Watch this week's video on YouTube

Over the past several week's I've been exploring ways to rewrite queries to improve execution performance.

I learned a lot of these techniques over time from trial an error, attending presentations, reading blog posts, speaking to other dbas and developers, etc... but never knew of a good resource that summarized these techniques in one place.

This post will be a quick round-up of everything I've covered so far, as well as 8 additional techniques that I use occasionally but don't necessarily require a full detailed post to explain them.

Why Rewrite Queries?

I often find myself working in environments where modifying indexes or changing server settings is out of the question when performance tuning. I usually run into these scenarios when dealing with:

  • Vendor databases
  • "Fragile" systems
  • Not enough disk space
  • Limited tooling/ad hoc analysis
  • Features limited by security software

While solving the root cause of a performance problem is always preferable, sometimes the only way I'm able to fix problems in these environments is by rewriting the queries.
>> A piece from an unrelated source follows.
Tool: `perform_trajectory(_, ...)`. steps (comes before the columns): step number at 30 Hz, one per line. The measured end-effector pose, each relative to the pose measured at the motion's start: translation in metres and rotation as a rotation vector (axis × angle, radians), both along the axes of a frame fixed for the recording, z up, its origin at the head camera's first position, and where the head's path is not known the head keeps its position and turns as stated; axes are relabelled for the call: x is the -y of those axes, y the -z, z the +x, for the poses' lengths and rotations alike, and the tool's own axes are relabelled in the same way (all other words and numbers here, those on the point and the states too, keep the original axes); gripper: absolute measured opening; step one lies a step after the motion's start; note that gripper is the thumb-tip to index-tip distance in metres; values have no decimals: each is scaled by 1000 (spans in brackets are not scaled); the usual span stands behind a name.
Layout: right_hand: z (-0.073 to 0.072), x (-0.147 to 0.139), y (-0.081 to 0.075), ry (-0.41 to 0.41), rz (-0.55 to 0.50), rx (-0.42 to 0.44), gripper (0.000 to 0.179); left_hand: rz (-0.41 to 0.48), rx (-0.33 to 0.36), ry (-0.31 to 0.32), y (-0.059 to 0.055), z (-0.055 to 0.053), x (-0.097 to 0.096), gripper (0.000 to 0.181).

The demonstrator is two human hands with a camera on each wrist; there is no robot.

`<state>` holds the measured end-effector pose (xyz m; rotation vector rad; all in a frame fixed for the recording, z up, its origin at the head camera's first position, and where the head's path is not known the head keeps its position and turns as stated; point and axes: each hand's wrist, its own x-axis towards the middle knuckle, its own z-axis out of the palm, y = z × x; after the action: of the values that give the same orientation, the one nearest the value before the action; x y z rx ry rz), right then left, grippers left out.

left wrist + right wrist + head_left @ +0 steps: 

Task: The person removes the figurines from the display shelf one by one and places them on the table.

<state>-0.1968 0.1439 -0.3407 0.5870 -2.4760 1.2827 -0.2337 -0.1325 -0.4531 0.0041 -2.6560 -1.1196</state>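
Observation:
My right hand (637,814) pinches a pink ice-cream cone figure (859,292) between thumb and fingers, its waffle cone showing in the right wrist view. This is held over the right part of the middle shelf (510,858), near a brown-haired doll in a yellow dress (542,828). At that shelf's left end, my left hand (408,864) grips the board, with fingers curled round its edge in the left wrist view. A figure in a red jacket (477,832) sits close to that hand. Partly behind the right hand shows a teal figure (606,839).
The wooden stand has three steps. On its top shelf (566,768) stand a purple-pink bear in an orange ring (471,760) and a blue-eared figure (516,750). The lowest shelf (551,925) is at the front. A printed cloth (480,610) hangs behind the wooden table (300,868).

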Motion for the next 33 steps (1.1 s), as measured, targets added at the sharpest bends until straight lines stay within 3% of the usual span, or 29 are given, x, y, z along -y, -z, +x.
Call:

I decided to write this summary post because it is a resource I would have loved to have when starting out. Sometimes it can be easy to get "writer's block" when trying to think of ways to rewrite a SQL query, so hopefully this list of techniques can provide ideas and get your creative juices flowing.

So, without further ado, here is a list of 12 techniques in no particular order that you can use to rewrite your queries to change their performance.

12 Ways to Refactor a Query to Change Performance

1. Window functions vs GROUP BY

Sometimes window functions rely a little too much on tempdb and blocking operators to accomplish what you ask of them. While using them is always my first choice because of their simple syntax, if they perform poorly you can usually rewrite them as an old-fashioned GROUP BY to achieve better performance.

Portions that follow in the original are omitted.